Football in Medieval Scotland and St Andrews
Football – as a broad family of games where a ball is contested via foot and/or hands and usually advanced to goals – has deep roots in Scotland. Unfortunately, the country’s relatively sparse medieval records make it difficult to assess just how deep, or to illuminate the early game’s nature. Our oldest Scottish references date to the fifteenth century, when official prohibitions suggest that football was already popular among the rural populace and university students.
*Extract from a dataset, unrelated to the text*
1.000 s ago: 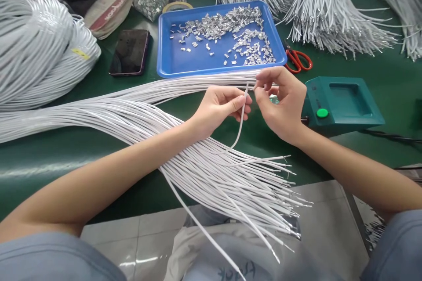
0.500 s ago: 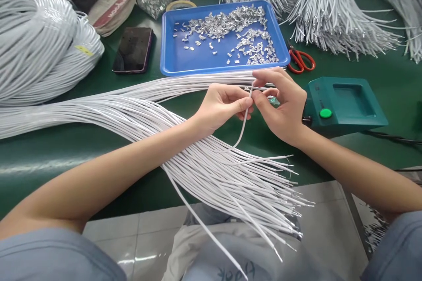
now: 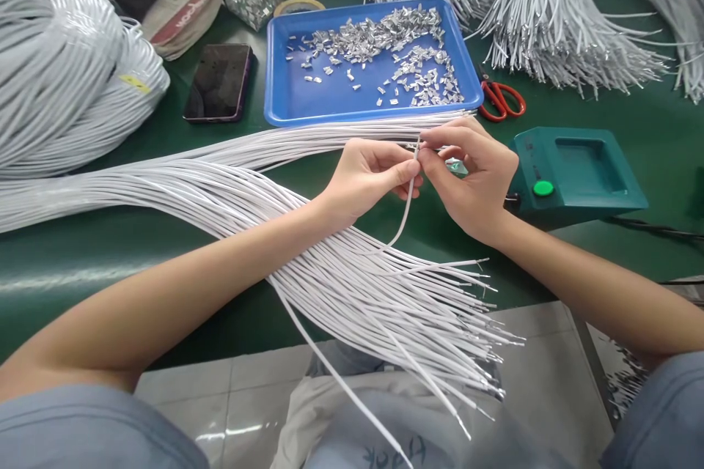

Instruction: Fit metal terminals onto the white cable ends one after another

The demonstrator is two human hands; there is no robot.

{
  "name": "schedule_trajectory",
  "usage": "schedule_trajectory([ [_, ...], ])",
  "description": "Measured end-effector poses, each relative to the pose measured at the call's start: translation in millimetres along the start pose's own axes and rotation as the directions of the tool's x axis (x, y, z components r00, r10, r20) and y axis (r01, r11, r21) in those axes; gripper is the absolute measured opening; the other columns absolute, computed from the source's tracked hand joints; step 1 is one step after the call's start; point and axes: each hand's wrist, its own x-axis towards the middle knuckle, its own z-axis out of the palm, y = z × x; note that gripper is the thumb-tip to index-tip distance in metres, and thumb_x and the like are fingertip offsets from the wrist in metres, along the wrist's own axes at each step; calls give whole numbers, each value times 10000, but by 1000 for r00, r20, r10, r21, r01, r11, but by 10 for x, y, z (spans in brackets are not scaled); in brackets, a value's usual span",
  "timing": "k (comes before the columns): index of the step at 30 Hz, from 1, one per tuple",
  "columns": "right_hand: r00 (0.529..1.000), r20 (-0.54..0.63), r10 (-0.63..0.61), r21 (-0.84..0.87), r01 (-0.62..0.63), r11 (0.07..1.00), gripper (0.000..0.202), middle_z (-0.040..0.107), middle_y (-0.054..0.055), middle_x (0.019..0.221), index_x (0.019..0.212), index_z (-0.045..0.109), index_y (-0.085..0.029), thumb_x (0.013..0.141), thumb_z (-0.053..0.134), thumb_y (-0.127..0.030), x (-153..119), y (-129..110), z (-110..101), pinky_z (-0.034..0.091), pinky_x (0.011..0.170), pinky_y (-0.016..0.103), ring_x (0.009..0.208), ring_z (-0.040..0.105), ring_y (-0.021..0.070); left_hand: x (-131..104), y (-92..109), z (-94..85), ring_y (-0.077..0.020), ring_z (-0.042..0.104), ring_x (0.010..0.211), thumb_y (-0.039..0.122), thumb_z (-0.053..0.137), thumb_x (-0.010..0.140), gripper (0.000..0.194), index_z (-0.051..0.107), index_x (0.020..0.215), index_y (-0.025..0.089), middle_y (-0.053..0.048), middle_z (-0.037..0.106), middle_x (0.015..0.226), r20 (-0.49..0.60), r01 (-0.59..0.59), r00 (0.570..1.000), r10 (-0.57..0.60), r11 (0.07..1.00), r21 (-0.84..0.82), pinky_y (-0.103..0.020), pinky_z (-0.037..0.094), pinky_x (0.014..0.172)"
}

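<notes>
Head view: the bare left hand (image 3: 366, 179) pinches a single white wire (image 3: 407, 212) between thumb and index finger, its tip pointing up.
Right fingers: the right hand (image 3: 476, 179) brings thumb and index close together at the wire's tip; whether they pinch it cannot be told.
Wire's place: in front of the blue tray (image 3: 324, 99), above the table, its lower end lost among the front bundle (image 3: 385, 300).
Hard to see: the wire's very tip, small between the fingertips; a greenish object (image 3: 455, 166) mostly covered by the right hand.
Cut off: the grey wire coil (image 3: 60, 73) at the left edge, plastic bags (image 3: 256, 0) at the top.
Surface: a green tabletop (image 3: 110, 249), with a phone (image 3: 218, 80) left of the tray, metal pieces (image 3: 385, 37) in it, and red-handled scissors (image 3: 499, 97) by its right corner.
Machine: a teal unit (image 3: 588, 161) with a green button (image 3: 543, 188), just beside the right wrist.
Room: pale floor tiles (image 3: 242, 381) below the table edge.
Since one second ago: the right fingertips, then just apart from the wire, have come to its tip; the left pinch is unchanged.
</notes>
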Motion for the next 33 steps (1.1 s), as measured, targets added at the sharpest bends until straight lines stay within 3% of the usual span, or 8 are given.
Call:
schedule_trajectory([
  [4, 996, 13, 84, 37, -84, 996, 88, 617, -2, 756, 783, 614, -224, 864, 591, -199, 7, -4, -9, 474, 541, 258, 741, 592, 124, 2, 1, 7, -111, 646, 575, 484, 800, 706, 369, 732, 749, 124, -39, 700, 672, -10, -3, 1000, 2, 1000, -10, -204, 535, 539],
  [8, 981, 39, 192, 77, -194, 978, 126, 643, 4, 813, 845, 623, -228, 916, 535, -284, 20, 22, -22, 483, 545, 236, 778, 614, 117, -1, 10, 14, -111, 648, 577, 465, 802, 710, 348, 726, 729, 126, -36, 698, 667, -35, -6, 999, 6, 1000, -4, -207, 540, 541],
  [11, 976, 79, 201, 101, -209, 973, 126, 664, 11, 854, 874, 643, -227, 897, 586, -337, 31, 30, -23, 494, 546, 236, 807, 630, 125, -3, 20, 16, -117, 648, 575, 485, 805, 696, 373, 726, 734, 122, -42, 698, 664, -48, 1, 999, 0, 1000, 18, -220, 545, 547],
  [17, 966, 140, 218, 89, -232, 969, 188, 617, -9, 727, 754, 601, -213, 884, 610, -349, 46, 23, -23, 480, 547, 247, 719, 599, 117, -8, 15, 24, -132, 658, 582, 475, 808, 696, 371, 723, 747, 118, -42, 692, 660, -66, -1, 998, 2, 1000, 11, -242, 546, 553],
  [23, 959, 170, 225, 24, -233, 972, 174, 573, -8, 715, 734, 541, -209, 891, 565, -280, 60, 7, -31, 467, 554, 248, 719, 565, 114, -15, 14, 36, -120, 648, 574, 416, 778, 754, 304, 703, 739, 122, -21, 670, 646, -66, -4, 998, 2, 1000, -23, -232, 543, 559],
  [28, 968, 117, 222, -5, -223, 975, 172, 576, -5, 737, 744, 534, -221, 901, 540, -290, 46, 46, -28, 455, 537, 249, 705, 554, 115, -19, 40, 39, -101, 632, 542, 393, 778, 752, 276, 689, 748, 132, -6, 666, 664, -87, 32, 996, -38, 997, -69, -213, 540, 537],
  [33, 992, 62, 106, 32, -108, 994, 151, 649, 19, 918, 1010, 625, -274, 936, 498, -306, 38, 62, -53, 517, 595, 276, 865, 624, 157, -16, 45, 32, -98, 632, 534, 402, 777, 750, 289, 688, 756, 127, -8, 668, 662, -89, 43, 995, -51, 995, -87, -199, 537, 521],
])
As the slide below shows, the crown, Parliament and other authorities didn’t much approve of the sport.

Around the turn of the sixteenth century, St Andrews University and its constituent faculties and colleges deemed the game ‘dishonest and dangerous’, threatening to expel or excommunicate students who played. But considering this hostility, it’s perplexing to find the bursar of the university’s Arts Faculty purchasing footballs: for 6 pence and 8 pence Scots in 1535 and 1537 respectively (roughly equal to a building labourer’s day wage at the time). An entry in the Faculty’s act book dated to 19 February 1537 sheds further light on the curious sponsorship (translated from the original Latin on the slide below). It records the minutes of a faculty congregation which discussed, among other things, disorder caused by football play the week prior on Shrove Tuesday, the pre-Lent Carnival (known as Fastern’s E’en in Lowland Scotland). By digging into the dense and sometimes confusing details of this act, the bursar’s payments, and some other comparative and contextual evidence, we can piece together the story of Scotland’s oldest firm.2

Let’s summarize what we know. During the 1530s and presumably earlier, the provost (mayor) of St Andrews – or the city bailies (bailiffs) on his behalf – customarily provided one football each to the three main colleges of the university on Shrove Tuesday for play in the fields outside the city. For some undeclared reason, in 1537 (and based on the bursar’s accounts presumably 1535 too) the Faculty of Arts’ Dean (instead of the burgh provost) furnished the football for one of the colleges called the Pedagogy. But then on the day of play, the Faculty’s Beadle (a type of officer) ended up confiscating that same ball, causing a ‘great schism’ in the fields. Prompted by this particular disorder, and the ‘many ills’ the football had engendered in the past, the Faculty decided to withdraw their tacit or direct support for the tradition: Arts students should no longer receive a ball from the burgh hereafter.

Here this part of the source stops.